Task goal: Keeping every word the same, return the listing from its first line until the line holding "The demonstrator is" has been returned as well.

Data:
__________
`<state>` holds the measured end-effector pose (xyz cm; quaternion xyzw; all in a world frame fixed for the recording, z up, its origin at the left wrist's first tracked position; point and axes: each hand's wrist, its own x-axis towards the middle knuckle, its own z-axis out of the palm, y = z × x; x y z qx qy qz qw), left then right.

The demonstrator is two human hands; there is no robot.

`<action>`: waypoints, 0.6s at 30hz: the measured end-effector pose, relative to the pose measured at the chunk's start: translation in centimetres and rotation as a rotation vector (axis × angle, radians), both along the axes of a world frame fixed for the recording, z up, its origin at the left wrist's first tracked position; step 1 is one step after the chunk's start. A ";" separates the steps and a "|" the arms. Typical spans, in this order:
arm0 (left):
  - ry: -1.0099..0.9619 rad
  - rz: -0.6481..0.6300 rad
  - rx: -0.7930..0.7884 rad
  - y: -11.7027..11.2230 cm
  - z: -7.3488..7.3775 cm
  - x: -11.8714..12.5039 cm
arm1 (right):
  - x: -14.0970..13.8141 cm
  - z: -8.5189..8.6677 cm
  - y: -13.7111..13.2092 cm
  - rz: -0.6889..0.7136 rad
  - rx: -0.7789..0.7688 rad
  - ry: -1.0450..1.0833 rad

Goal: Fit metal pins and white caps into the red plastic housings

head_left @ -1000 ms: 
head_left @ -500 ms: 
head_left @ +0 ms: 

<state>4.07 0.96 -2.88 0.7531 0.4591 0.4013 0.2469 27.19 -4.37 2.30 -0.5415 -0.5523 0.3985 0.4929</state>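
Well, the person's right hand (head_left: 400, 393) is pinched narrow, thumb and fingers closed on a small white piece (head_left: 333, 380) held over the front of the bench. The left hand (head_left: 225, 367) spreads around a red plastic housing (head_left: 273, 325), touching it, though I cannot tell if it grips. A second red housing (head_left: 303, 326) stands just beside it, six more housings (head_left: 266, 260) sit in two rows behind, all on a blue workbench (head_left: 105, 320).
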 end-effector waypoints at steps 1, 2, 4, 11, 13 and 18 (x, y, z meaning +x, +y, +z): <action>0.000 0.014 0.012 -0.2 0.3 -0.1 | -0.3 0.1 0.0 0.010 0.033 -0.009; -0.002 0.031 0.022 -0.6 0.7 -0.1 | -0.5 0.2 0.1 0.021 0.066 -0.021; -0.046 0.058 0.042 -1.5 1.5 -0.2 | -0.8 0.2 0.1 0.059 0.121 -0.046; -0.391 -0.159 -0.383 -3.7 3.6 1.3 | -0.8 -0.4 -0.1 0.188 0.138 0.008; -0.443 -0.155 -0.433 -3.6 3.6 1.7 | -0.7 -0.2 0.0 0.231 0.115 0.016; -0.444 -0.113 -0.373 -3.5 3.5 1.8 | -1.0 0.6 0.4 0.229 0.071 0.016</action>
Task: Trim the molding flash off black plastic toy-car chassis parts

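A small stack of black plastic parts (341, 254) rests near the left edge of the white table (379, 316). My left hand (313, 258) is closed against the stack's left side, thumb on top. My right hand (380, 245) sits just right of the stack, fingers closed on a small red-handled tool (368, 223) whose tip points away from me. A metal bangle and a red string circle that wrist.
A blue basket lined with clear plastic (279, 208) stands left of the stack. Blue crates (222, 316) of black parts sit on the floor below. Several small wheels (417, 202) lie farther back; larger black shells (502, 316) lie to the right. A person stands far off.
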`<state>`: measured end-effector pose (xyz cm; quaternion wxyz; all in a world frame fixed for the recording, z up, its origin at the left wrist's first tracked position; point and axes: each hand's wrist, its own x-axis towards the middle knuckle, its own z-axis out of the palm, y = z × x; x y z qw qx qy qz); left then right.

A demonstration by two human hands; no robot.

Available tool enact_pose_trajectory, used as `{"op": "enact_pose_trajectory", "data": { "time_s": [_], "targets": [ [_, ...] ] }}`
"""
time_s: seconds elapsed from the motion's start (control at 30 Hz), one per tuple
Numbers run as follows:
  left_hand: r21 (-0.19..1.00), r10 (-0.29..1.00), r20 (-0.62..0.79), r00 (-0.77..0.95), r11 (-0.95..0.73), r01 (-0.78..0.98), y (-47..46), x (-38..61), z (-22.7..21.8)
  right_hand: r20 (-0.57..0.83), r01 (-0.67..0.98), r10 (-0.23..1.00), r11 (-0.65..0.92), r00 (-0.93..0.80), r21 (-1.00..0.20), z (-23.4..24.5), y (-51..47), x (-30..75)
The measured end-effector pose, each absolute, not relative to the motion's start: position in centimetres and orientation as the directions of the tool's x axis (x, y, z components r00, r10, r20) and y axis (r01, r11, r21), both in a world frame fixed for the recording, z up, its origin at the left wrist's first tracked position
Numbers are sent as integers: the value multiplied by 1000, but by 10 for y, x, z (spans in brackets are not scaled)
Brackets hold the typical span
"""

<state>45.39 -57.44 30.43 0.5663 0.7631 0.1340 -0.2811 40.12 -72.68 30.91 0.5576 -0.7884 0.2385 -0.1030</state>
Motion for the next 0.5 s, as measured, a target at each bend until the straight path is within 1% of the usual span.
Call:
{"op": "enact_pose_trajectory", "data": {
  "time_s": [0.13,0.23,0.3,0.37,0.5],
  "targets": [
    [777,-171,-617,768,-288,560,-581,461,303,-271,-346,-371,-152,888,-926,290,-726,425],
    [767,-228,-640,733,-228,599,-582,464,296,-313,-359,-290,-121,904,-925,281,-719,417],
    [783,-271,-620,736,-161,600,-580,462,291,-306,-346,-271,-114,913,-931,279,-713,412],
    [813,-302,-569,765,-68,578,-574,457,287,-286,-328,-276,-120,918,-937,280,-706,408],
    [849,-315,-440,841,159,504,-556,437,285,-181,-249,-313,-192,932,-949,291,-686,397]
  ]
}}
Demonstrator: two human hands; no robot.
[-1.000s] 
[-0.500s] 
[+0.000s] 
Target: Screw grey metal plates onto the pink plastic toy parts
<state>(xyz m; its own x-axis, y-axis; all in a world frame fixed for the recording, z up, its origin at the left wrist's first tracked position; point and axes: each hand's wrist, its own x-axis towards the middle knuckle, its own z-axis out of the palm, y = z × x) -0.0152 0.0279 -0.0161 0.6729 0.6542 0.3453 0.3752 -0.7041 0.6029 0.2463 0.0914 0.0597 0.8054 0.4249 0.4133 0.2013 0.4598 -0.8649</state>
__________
Answer to this task:
`<state>` holds the measured end-effector pose (xyz cm; quaternion xyzw; all in a world frame fixed for the recording, z up, its origin at the left wrist's first tracked position; point and axes: each hand's wrist, its own x-axis towards the middle knuckle, its own z-axis out of the palm, y = z × x; x y z qx qy qz qw), left then right.

The demonstrator is two human hands; there is no robot.

No more work is left in this exercise.